= National Association of Racing =

Japanese horse racing authority

The National Association of Racing (地方競馬全国協会 Chiho Keiba Zenkoku Kyokai, or NAR) is the authority for horse races operated by local governments in Japan (Prefectures, cities, towns, villages, or unions of them). NAR itself does not operate horse races.

By contrast, Japan Racing Association is a public company established in Japan under a law to operate Chūō Keiba (中央競馬 Central horse racing) and to manage racecourses, and horse-training facilities in the country.

In Japan, horse races operated by local governments are called chiho keiba (地方競馬).

== Racetracks ==
Here is the list of racetracks holding races operated by local governments (as of July 2019). All are oval flat dirt tracks except Obihiro (ban'ei) and Morioka (dirt outside and turf inside). Only four are left-handed (counter-clockwise), the others are right-handed (clockwise).

| Operator | Racetrack (L/R: Left/Right-handed) |
| Obihiro City | Obihiro Racecourse (Obihiro, Hokkaido) - Ban'ei race |
| Hokkaido Prefecture | Monbetsu Racecourse (Hidaka, Hokkaido) R |
| Iwate Prefecture Morioka City Oshu city | Morioka Racecourse (Morioka, Iwate) L |
Mizusawa Racecourse (Oshu, Iwate) R
| Saitama Prefecture Saitama City | Urawa Racecourse (Minami-ku, Saitama, Saitama) L |
| Chiba Prefecture Funabashi City Narashino City | Funabashi Racecourse (Funabashi, Chiba) L |
| Tokyo 23 Ward Cities | Ohi Racecourse (Shinagawa-ku, Tokyo) R |
| Kanagawa Prefecture Kawasaki City | Kawasaki Racecourse (Kawasaki-ku, Kawasaki, Kanagawa) L |
| Ishikawa Prefecture Kanazawa City | Kanazawa Racecourse (Kanazawa, Ishikawa) R |
| Gifu Prefecture Kasamatsu Town Ginan town | Kasamatsu Racecourse (Kasamatsu, Gifu) R |
| Aichi Prefecture Nagoya City | Nagoya Racecourse (Minato-ku, Nagoya, Aichi) R |
| Hyōgo Prefecture Amagasaki City Himeji city | Sonoda Racecourse (Amagasaki, Hyogo) R |
Himeji Racecourse (Himeji, Hyōgo)R
| Kōchi Prefecture Kōchi City | Kochi Racecourse (Kōchi, Kōchi) R |
| Saga Prefecture Tosu City | Saga Racecourse (Tosu, Saga) R |

=== Racetracks used to hold prefectural/municipal races ===
The following courses now hold only Japan Racing Association (JRA) races.

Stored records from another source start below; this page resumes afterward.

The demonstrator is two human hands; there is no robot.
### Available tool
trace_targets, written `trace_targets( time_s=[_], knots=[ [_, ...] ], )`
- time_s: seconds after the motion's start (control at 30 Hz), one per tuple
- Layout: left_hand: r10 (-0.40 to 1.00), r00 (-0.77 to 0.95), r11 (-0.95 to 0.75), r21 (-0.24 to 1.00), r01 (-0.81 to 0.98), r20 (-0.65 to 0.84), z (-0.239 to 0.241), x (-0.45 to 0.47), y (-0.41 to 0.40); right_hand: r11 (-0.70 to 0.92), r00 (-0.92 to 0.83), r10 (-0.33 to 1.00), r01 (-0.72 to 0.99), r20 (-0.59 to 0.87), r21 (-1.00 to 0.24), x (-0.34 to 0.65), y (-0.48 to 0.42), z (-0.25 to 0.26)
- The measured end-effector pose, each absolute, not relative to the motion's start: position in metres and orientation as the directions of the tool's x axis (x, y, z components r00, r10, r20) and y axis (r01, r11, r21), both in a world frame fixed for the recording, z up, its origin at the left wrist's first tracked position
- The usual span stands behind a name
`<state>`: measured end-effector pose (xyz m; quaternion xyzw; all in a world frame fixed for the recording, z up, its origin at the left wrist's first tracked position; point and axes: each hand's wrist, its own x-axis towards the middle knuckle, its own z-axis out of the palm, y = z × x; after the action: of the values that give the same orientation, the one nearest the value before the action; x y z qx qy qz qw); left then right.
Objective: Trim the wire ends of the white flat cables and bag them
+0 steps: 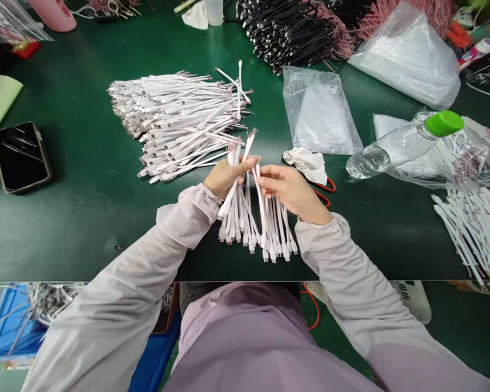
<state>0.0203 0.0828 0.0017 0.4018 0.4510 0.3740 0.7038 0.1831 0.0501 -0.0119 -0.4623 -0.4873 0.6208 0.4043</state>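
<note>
My left hand point(224, 177) and my right hand point(289, 190) are both closed on a bunch of short white flat cables point(255, 228) held above the green table point(85, 179). The plug ends hang down toward the near edge, and the bare wire ends point(239, 144) stick up between my fingers. My left thumb and fingers pinch one cable that slants up to the right. Just beyond my hands lies a large pile of the same white cables point(175, 122).
A phone point(21, 157) lies at the left. A tipped clear bottle with a green cap point(400, 144), plastic bags point(320, 111), a crumpled tissue point(308, 163) and more white cables point(473, 228) are at the right. Black and pink cable heaps point(302, 30) are behind.
</note>
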Motion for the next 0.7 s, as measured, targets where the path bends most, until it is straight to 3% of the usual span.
trace_targets(
  time_s=[0.17,0.43,0.6,0.63,0.7],
  knots=[
    [0.902,0.262,0.347,0.937,0.03,-0.342,0.007,0.005,0.084,-0.034,-0.11,0.992,0.225,-0.06,-0.974,0.185,0.046,-0.007],
    [0.783,0.48,0.272,0.912,0.307,-0.395,0.003,0.012,0.068,0.01,-0.071,0.997,0.346,-0.015,-0.938,0.183,0.047,-0.004],
    [0.804,0.457,0.268,0.917,0.294,-0.381,0.005,0.014,0.065,0.083,0.068,0.985,0.626,0.16,-0.775,0.186,0.037,0.004],
    [0.811,0.449,0.285,0.923,0.258,-0.375,0.006,0.012,0.067,0.086,0.015,0.992,0.644,0.125,-0.76,0.187,0.033,0.007],
    [0.824,0.438,0.319,0.933,0.167,-0.36,0.008,0.009,0.069,0.058,-0.214,0.972,0.607,-0.093,-0.793,0.187,0.026,0.012]
  ],
)
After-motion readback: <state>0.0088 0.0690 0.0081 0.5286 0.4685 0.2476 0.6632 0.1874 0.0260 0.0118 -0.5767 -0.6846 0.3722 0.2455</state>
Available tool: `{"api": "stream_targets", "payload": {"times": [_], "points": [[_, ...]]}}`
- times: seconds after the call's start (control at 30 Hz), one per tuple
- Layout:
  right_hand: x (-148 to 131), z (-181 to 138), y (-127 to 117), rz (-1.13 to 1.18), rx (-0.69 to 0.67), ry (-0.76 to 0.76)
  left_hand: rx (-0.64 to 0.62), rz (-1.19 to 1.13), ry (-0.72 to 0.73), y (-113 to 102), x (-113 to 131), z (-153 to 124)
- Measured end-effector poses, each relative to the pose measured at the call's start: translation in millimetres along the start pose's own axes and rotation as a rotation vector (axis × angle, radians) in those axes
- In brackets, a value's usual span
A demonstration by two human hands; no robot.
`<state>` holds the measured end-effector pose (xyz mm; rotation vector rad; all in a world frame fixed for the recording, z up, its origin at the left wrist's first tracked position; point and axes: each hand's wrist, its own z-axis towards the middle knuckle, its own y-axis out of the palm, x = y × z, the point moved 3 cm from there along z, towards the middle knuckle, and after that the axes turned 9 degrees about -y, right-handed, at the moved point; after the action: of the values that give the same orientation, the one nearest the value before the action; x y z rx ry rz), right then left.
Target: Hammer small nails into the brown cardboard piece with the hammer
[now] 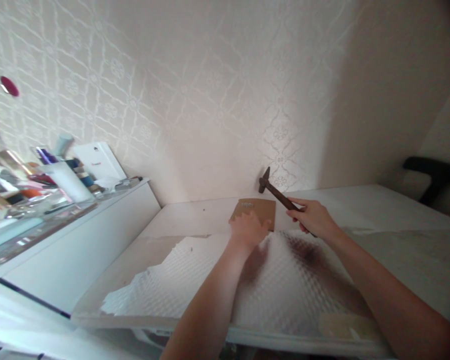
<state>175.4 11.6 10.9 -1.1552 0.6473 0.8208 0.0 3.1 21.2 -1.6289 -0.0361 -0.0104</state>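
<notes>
On your left, a long white cabinet (82, 240) runs along the cream patterned wallpaper (210, 100). Its glass top is crowded with bottles and tubes (30, 195), and a flat white rectangular box (99, 161) leans against the wall behind them. A dark red round disc (9, 86) sits higher on that wall. Before you, a white dimpled sheet (195, 285) with a torn left edge covers part of the pale table (378, 205). At your far right you see a black chair back (435, 175).
</notes>
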Motion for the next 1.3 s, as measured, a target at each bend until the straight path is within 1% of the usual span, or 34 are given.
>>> {"api": "stream_targets", "payload": {"times": [0.03, 0.07, 0.17, 0.27, 0.37, 0.47, 0.73, 1.07, 1.17, 1.3], "points": [[-1, 0, 1, 0.005, -0.007, -0.003, 0.033, -0.001, -0.037, 3, 4, -1], [-1, 0, 2, 0.01, -0.015, -0.006, 0.031, 0.009, -0.058, 7, 8, -2], [-2, 0, 4, 0.02, -0.038, -0.005, -0.034, 0.055, -0.053, 16, 12, 0], [-1, 1, 6, 0.036, -0.05, 0.002, -0.088, 0.071, -0.049, 13, 5, 4], [-1, 0, 7, 0.044, -0.056, 0.016, -0.128, 0.084, -0.091, 4, -4, 6], [-2, 0, 8, 0.053, -0.073, 0.007, -0.148, 0.079, -0.114, -1, -6, 4], [-4, -3, 17, 0.147, -0.138, 0.002, -0.174, 0.082, -0.103, 5, -7, 8], [-6, -5, 17, 0.186, -0.181, -0.014, -0.17, 0.083, -0.107, 7, -7, 9], [-8, -5, 15, 0.186, -0.162, 0.006, -0.165, 0.076, -0.114, 7, -7, 9], [-10, -6, 13, 0.251, -0.204, 0.043, -0.184, 0.063, -0.116, 6, -7, 8]]}}
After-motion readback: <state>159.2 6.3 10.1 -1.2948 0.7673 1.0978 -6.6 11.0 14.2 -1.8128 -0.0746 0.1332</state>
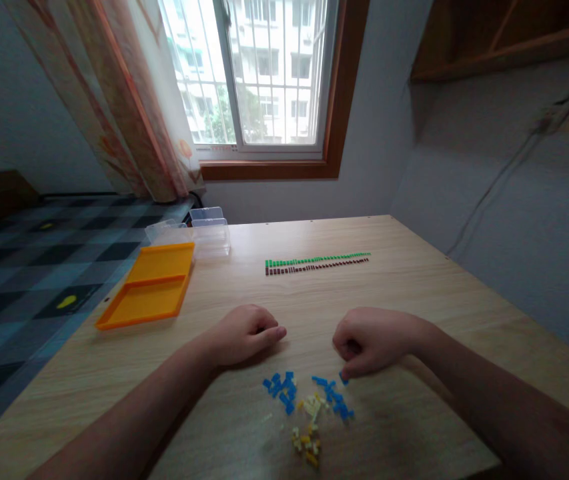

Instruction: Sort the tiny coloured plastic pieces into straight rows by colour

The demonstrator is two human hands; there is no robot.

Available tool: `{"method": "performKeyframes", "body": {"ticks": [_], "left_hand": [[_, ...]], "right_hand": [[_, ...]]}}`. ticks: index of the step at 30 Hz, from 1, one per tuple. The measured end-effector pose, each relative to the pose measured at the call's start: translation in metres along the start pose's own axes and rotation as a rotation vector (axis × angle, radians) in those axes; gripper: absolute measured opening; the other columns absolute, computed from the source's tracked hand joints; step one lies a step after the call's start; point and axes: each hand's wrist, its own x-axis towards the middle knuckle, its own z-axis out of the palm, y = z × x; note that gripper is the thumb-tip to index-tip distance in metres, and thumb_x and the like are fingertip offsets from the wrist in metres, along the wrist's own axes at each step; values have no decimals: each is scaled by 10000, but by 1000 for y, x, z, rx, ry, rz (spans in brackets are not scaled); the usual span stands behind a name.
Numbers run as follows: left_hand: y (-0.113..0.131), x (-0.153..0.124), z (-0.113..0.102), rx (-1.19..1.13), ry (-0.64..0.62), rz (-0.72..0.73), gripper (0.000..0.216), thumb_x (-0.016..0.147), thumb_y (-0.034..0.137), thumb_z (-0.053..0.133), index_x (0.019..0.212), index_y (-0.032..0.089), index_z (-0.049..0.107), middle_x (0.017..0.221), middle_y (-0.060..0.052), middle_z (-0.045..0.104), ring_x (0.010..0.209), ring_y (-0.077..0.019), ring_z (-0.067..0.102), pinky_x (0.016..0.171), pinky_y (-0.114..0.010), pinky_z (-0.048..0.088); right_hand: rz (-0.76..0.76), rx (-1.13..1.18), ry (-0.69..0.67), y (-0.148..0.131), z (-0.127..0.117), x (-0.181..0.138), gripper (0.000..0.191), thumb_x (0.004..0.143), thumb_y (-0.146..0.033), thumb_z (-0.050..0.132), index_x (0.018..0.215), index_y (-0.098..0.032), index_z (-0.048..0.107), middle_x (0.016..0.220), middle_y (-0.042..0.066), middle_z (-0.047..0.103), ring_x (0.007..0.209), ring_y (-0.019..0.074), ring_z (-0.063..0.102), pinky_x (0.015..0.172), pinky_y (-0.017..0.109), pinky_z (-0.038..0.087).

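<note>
My left hand [244, 333] rests on the wooden table [414, 293] as a loose fist, thumb stretched along the surface, with nothing visible in it. My right hand [371, 340] is curled, its fingertips pinching a small blue brick [343, 379] at the edge of a loose heap. That heap holds several blue bricks [284, 387] and several pale yellow bricks [309, 427] just in front of both hands. Farther back lie a row of green bricks [317, 259] and, right beside it, a row of dark red bricks [317, 268].
An orange tray [147, 287] with two compartments lies at the table's left edge. Clear plastic boxes [204, 233] stand behind it. A checked bed cover [39, 267] is at the left, a curtain and barred window behind, a grey wall at the right.
</note>
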Motion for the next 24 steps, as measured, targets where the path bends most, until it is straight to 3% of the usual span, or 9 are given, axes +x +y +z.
{"method": "performKeyframes", "body": {"ticks": [4,8,14,21,24], "left_hand": [[0,1,-1,-8,-16,-16,533,983,515,387,587,165,456,593,-7,505,585,-133,443,607,-271,330],[1,0,1,-39,48,-47,553,976,559,338,584,175,408,576,1,463,580,-136,432,594,-274,313],[4,1,6,12,120,-106,531,974,530,301,596,179,428,608,-21,523,608,-152,476,624,-278,346],[10,2,5,76,114,-61,506,995,444,292,596,181,457,624,-40,564,628,-164,525,658,-283,381],[10,2,5,118,106,-2,512,1014,412,301,600,176,489,620,-40,574,632,-162,532,661,-281,387]], "right_hand": [[-5,50,82,6,-1,3,171,794,-323,721,868,-170,698,672,-45,590,566,57,474,529,177,290],[-37,49,216,9,0,9,269,826,-230,667,1084,-202,735,728,-21,631,613,73,514,595,178,334],[-98,15,401,12,6,19,255,904,-199,570,1054,-209,776,874,23,701,753,96,598,710,195,403],[-124,-31,441,18,8,18,313,914,-212,585,1173,-243,757,875,36,685,734,101,598,680,204,405],[-153,-31,436,20,9,19,270,921,-224,599,1118,-262,778,862,27,683,734,93,603,690,197,412]]}}
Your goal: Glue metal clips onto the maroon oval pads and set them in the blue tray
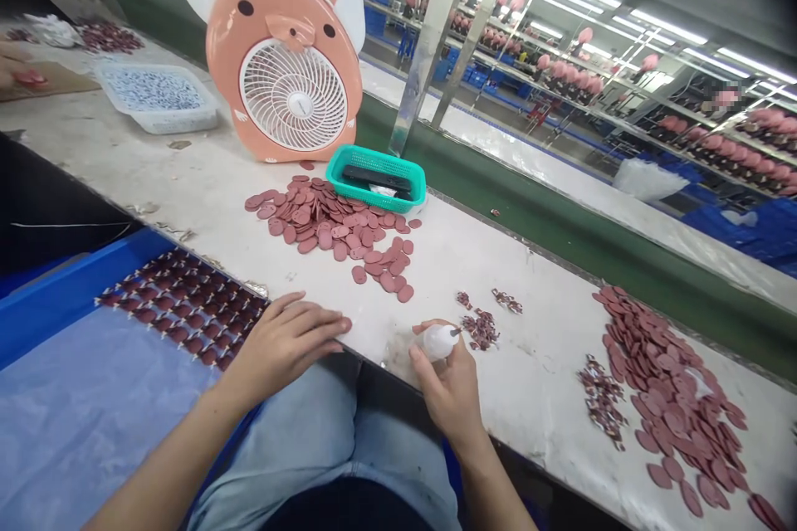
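Note:
My right hand (447, 377) grips a small white squeeze bottle (439, 342) with a thin dark tip, just above the white table. A small heap of speckled, mauve-pink pieces (480, 329) lies right next to that tip. My left hand (286, 344) rests open on the table's near edge (354, 338), fingers spread and holding nothing. Just left of it, mauve-pink pieces stand in tight rows (183, 303) on a blue-edged bin. Loose flat oval pieces form one pile (330, 224) ahead of me and a larger one (676, 402) to the right.
A pink animal-shaped fan (292, 70) stands at the table's back. Nearby are a teal plastic basket (375, 176) and a white tray of small parts (155, 97). A co-worker's hand (22, 73) shows at far left. Metal posts, a conveyor and shelving with pink items lie beyond.

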### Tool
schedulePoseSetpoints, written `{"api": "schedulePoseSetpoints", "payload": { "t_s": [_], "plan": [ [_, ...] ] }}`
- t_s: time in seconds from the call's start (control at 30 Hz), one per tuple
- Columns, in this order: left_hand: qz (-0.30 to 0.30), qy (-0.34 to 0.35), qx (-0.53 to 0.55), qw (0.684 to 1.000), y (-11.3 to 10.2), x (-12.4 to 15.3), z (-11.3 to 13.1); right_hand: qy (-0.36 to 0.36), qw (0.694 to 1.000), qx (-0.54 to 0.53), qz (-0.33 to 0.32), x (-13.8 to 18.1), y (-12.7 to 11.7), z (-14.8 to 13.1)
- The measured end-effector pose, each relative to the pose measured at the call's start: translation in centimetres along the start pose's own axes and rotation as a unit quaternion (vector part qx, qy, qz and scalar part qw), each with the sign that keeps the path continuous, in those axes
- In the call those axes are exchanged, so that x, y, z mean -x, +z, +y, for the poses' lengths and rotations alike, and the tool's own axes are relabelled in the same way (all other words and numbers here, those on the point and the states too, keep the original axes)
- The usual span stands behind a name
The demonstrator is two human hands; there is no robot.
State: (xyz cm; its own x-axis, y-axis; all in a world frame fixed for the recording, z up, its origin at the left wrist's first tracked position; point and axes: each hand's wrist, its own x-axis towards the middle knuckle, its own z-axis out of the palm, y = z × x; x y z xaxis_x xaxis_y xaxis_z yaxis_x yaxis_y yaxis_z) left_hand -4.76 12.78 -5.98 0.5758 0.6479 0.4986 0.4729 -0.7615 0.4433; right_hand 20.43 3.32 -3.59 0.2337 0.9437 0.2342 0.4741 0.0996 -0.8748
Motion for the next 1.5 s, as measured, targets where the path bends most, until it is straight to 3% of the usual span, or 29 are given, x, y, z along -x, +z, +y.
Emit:
{"api": "schedulePoseSetpoints", "payload": {
  "t_s": [0.1,0.2,0.3,0.33,0.4,0.5,0.63,0.67,0.73,0.87,0.97,1.1,1.27,1.4,1.5],
  "plan": [
    [0.081,-0.046,0.08,0.992,0.6,2.1,2.4,0.011,0.997,-0.075,-0.021,1.2,0.5,-1.2],
    [0.118,-0.167,0.161,0.966,0.6,2.5,6.2,0.039,0.984,-0.161,-0.071,1.7,1.4,-2.9],
    [0.107,-0.359,0.393,0.84,-0.1,2.2,9.4,0.087,0.954,-0.253,-0.136,1.6,2.2,-4.4],
    [0.105,-0.402,0.447,0.792,-0.4,2.1,10.1,0.105,0.943,-0.276,-0.156,1.5,2.4,-4.7],
    [0.102,-0.451,0.503,0.73,-0.9,2.1,10.9,0.133,0.923,-0.308,-0.186,1.4,2.6,-5.1],
    [0.065,-0.48,0.582,0.653,-1.3,2.5,11.1,0.156,0.9,-0.342,-0.221,1.3,2.6,-5.3],
    [-0.067,-0.471,0.697,0.536,-0.5,3.5,10.3,0.171,0.865,-0.353,-0.312,1.5,2.2,-5.3],
    [-0.085,-0.46,0.719,0.514,-0.2,3.8,10.1,0.168,0.863,-0.355,-0.318,1.6,2.1,-5.2],
    [-0.097,-0.434,0.755,0.482,0.5,4.3,10.0,0.144,0.887,-0.341,-0.277,1.9,1.9,-4.6],
    [-0.047,-0.435,0.772,0.46,0.8,4.9,10.2,0.092,0.964,-0.189,-0.16,2.5,0.6,-2.9],
    [0.015,-0.466,0.752,0.466,0.3,5.0,10.5,0.086,0.979,-0.088,-0.164,2.4,-1.2,-2.4],
    [0.069,-0.487,0.739,0.46,-0.5,4.6,10.8,0.058,0.984,-0.051,-0.162,2.1,-3.5,-2.7],
    [0.128,-0.524,0.723,0.432,-1.3,3.8,11.6,0.042,0.991,-0.119,-0.05,2.7,-4.9,-2.9],
    [0.141,-0.52,0.726,0.428,-1.1,3.8,11.9,0.063,0.97,-0.231,0.028,2.8,-4.5,-4.1],
    [0.135,-0.502,0.736,0.434,-0.8,4.0,11.9,0.035,0.955,-0.285,0.069,2.6,-3.6,-5.4]
  ]
}}
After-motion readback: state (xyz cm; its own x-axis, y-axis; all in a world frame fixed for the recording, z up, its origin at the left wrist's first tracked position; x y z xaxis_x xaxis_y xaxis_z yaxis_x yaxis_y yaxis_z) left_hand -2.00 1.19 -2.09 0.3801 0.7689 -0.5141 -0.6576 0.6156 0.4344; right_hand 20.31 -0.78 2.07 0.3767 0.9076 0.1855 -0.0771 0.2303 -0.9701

- Sapporo Racecourse (Chuo-ku, Sapporo, Hokkaido) - Prefectural races until 2009
- Hakodate Racecourse (Hakodate, Hokkaido) - Prefectural races until 1997
- Chukyo Racecourse (Toyoake, Aichi) - Prefectural/municipal races until 2002
- Niigata Racecourse (Kita-ku, Niigata, Niigata) - Prefectural races until 2002

===Defunct NAR Racetracks===

- Haruki Racecourse: Ended racing on March 16, 1974.
- Kimiidera Racecourse: Ended racing on March 28, 1988.
- Nakatsu Racecourse: Ended racing on March 22, 2001.
- Sanjo Racecourse: Ended racing on August 16, 2001.
- Masuda Racecourse: Ended racing on August 16, 2002.
- Ashikaga Racecourse: Ended racing on March 3, 2003.
- Kaminoyama Racecourse: Ended racing on November 11, 2003.
- Takasaki Racecourse: Ended racing on December 31, 2004.
- Utsunomiya Racecourse: Ended racing on March 14, 2005.
- Iwamizawa Racecourse: Ended racing on October 2, 2006.
- Kitami Racecourse: Ended racing on November 27, 2006.
- Asahikawa Racecourse: Ended racing in October 16, 2008.
- Arao Racecourse: Ended racing on December 23, 2011.
- Fukuyama Racecourse: Ended racing on March 24, 2013.